Feedback for Santa Teresa Provider Assisted Services is mixed: many comments highlight empathetic, helpful staff, while other comments point to operational weaknesses that affect day-to-day care quality. The pattern suggests competent, warm individual caregivers and office personnel but inconsistent execution of basic service standards.
Caregiver quality is described in two contrasting ways. Several reviewers praised caregivers as caring and supportive, which indicates strengths in staff bedside manner and rapport with clients. At the same time, other reviewers raised concerns about caregiver attentiveness and careless handling of duties — including instances where staff were recorded as present but clients were effectively unattended. These accounts point to gaps in on-shift supervision, task follow-through, and possibly training related to routine care practices.
Office communication and scheduling appear to be a relative strength in some accounts: families described office staff as very helpful. However, reliability of shifts and punctuality are notable weaknesses. Multiple notes about poor timekeeping and inconsistency in arrival/coverage suggest scheduling and attendance-management processes need strengthening. Reviewers did not provide detailed information about scheduling flexibility or billing, but the punctuality concerns are directly relevant to perceived reliability.

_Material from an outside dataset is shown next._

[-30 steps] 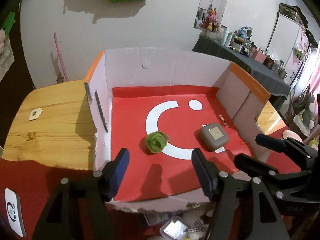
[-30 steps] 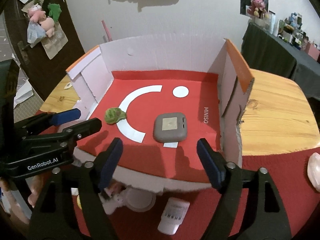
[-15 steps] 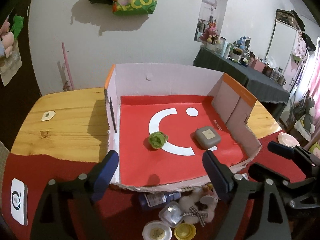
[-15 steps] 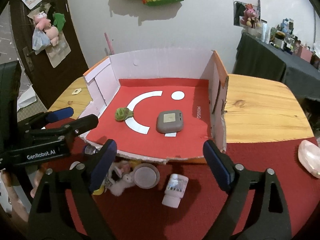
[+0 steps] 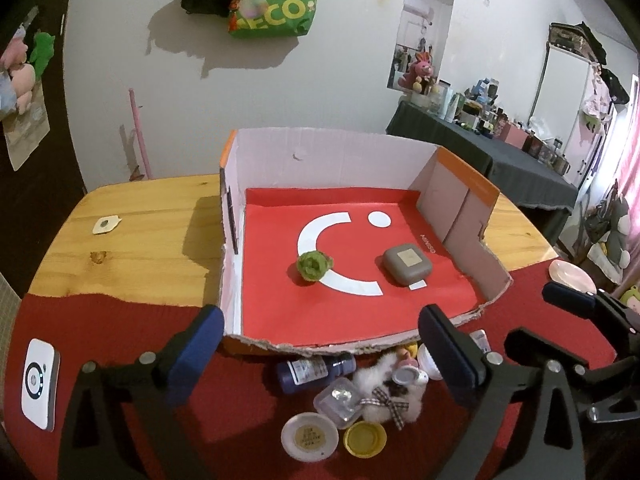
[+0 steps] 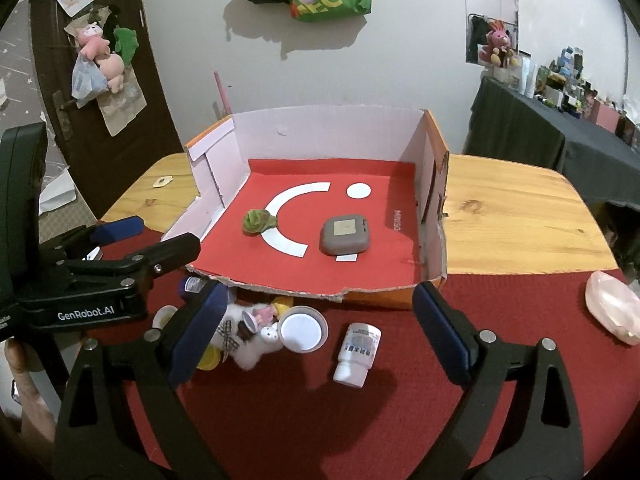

Household standards and safety are additional areas of concern. Reports of inadequate cleaning and overall comments about poor safety practices imply that household-care protocols and safety oversight may be uneven. Taken together with attentiveness and timekeeping issues, these observations suggest the agency would benefit from clearer protocols, supervisory checks, and consistent training to align day-to-day operations with the positive aspects families praised.
Because impressions are mixed, prospective clients should weigh the agency’s apparent strengths in staff demeanor and office helpfulness against operational risks around supervision, punctuality, and household-care standards. Families seeking services may want to ask specific questions about training, supervision, attendance verification, cleaning protocols, and contingency plans for missed or shortened shifts before engaging services.